New Taliban Offensive Seeks to Recapture Former Stronghold of Kandahar Province

Carlotta Gall and Taimoor Shah
New York Times
July 28, 2014

After Losing Province in 2010, Afghan Taliban Strike Back

KABUL, Afghanistan — A sudden Taliban offensivea in the southern province of Kandahar in recent days has led to some of the heaviest protracted fighting there in years, officials said on Sunday. The militants overran a district center on the border with Pakistan, battled government forces near the provincial capital and staged a suicide-bomber attack on a home of the province’s powerful security chief.

Kandahar, a crucial base of Taliban power since the 1990s, had enjoyed much improved security since the surge of American troops pushed the Taliban out in 2010. American forces still maintain a base at the Kandahar airport, but Afghan forces have aggressively taken the lead in the province under the security chief, Gen. Abdul Raziq, whose brutal tactics in fighting the Taliban have raised criticism but have nonetheless been seen as effective.

In an annual public statement over the weekend for the holiday of Eid al-Fitr, the Taliban’s supreme leader, Mullah Muhammad Omar, reiterated his determination to re-establish an Islamic emirate in Afghanistan. The proof was borne out by a multifront offensive in Kandahar involving hundreds of Taliban fighters that was seemingly timed to take advantage of Eid al-Fitr, which closes the holy month of Ramadan.

Up to 100 Taliban, Pakistani and other foreign fighters attacked the district compound of Registan, the southernmost desert district of the province, on Saturday, Afghan officials said.

The battle raged for 10 hours as policemen fought for the compound, but their commander and five of his men were killed in the fighting as they ran out of ammunition, said Dawa Khan Minapal, a government spokesman in Kandahar. The area is remote, and army and police reinforcements were hours away across the red desert that gives the district its name.

General Raziq had set off leading security forces to the south to repel the Taliban and secure the border when news came of an attack by six suicide bombers on his home in Spinbaldak, which borders Pakistan in the east. The bombers occupied a school near his home and aimed rockets and gunfire on the guesthouse where his family was living. The border guards in charge of security of his house fought back, leading to an extended firefight in which one guard was killed and three others were wounded.

The bombers were shot dead or blew themselves up. A civilian boy was also killed, but there were no casualties in General Raziq’s family, his spokesman, Zia Durani, said.

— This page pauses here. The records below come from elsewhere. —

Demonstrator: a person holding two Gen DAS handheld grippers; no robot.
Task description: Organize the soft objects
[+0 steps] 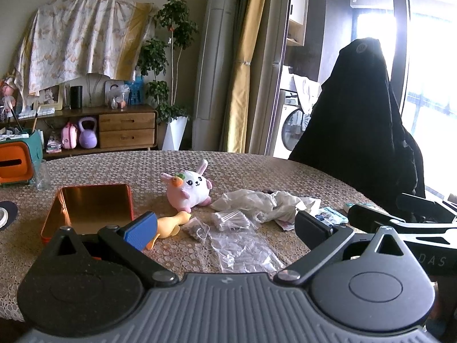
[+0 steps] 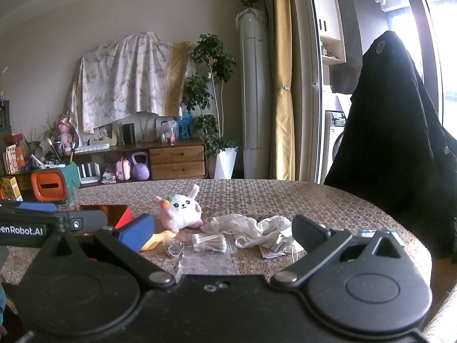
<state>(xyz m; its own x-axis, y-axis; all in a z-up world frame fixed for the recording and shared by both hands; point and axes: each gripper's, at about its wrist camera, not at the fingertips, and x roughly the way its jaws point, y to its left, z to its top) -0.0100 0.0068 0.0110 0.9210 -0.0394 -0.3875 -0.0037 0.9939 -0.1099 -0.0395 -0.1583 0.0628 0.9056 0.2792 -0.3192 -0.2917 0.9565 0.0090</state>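
Both claws hover level above the counter point(image 1: 257, 165), left claw point(image 1: 225, 228) and right claw point(image 2: 222, 235) spread wide, holding nothing. The plush bunny point(image 1: 188, 188) sits beyond, beside the tin box point(image 1: 91, 208).

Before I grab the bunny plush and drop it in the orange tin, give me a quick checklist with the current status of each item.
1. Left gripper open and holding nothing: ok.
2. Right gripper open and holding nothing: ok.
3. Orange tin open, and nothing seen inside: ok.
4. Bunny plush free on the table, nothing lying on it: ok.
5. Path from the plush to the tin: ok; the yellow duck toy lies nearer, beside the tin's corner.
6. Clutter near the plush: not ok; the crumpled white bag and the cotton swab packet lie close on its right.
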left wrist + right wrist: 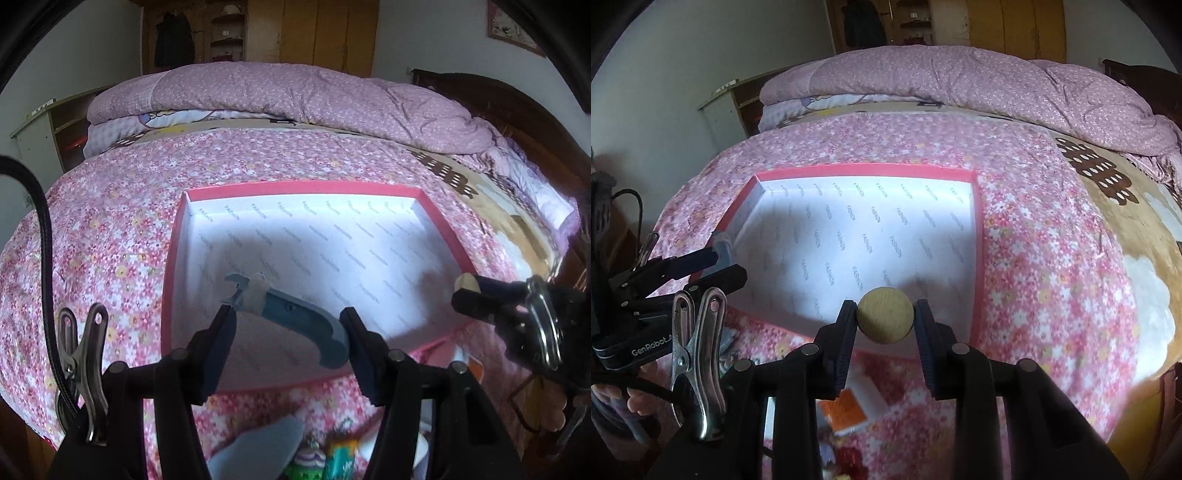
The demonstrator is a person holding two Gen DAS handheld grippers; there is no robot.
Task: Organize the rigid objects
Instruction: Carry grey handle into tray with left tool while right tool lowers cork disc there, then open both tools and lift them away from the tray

Two days earlier, an estimated 250 Taliban fighters made a surprise attack on security outposts in Zhare District, to the west of the provincial capital. Afghan security forces repelled the attacks, but the clashes continued much of Friday. Twenty-four Taliban fighters were killed in the heavy fighting, Mr. Minapal said. One policeman and one army soldier were killed, and five police officers were wounded.

An elder from Zhare said the Taliban showed up in several villages Friday morning as people were attending prayers at their mosques. “People rushed to evacuate their homes,” said the elder, Hajji Abdullah Khan, who comes from the village of Pashmul. Some went to an adjoining district of Panjwai and some to Kandahar city, as he did, he said.

“If the fighting continues, we fear that we will lose the grape harvest, and that will really affect people economically because we have nothing except our vineyards, and we have invested all our efforts and wealth in them,” he said.

Mr. Khan said the area had found a kind of peace after the American troop surge, and a year and a half since a popular uprising repulsed the remnants of the Taliban and led the population to swing around to support the government and security forces. Insurgents continued with small actions, mostly laying mines, but villagers were able to return to their villages, he said.

“People returned from displacement and had resettled in Pashmul, and they had just started living again,” Mr. Khan said. “But suddenly the Taliban reappears, ready for fighting, and again we will be making an exodus. It is really hard for us living in this condition.”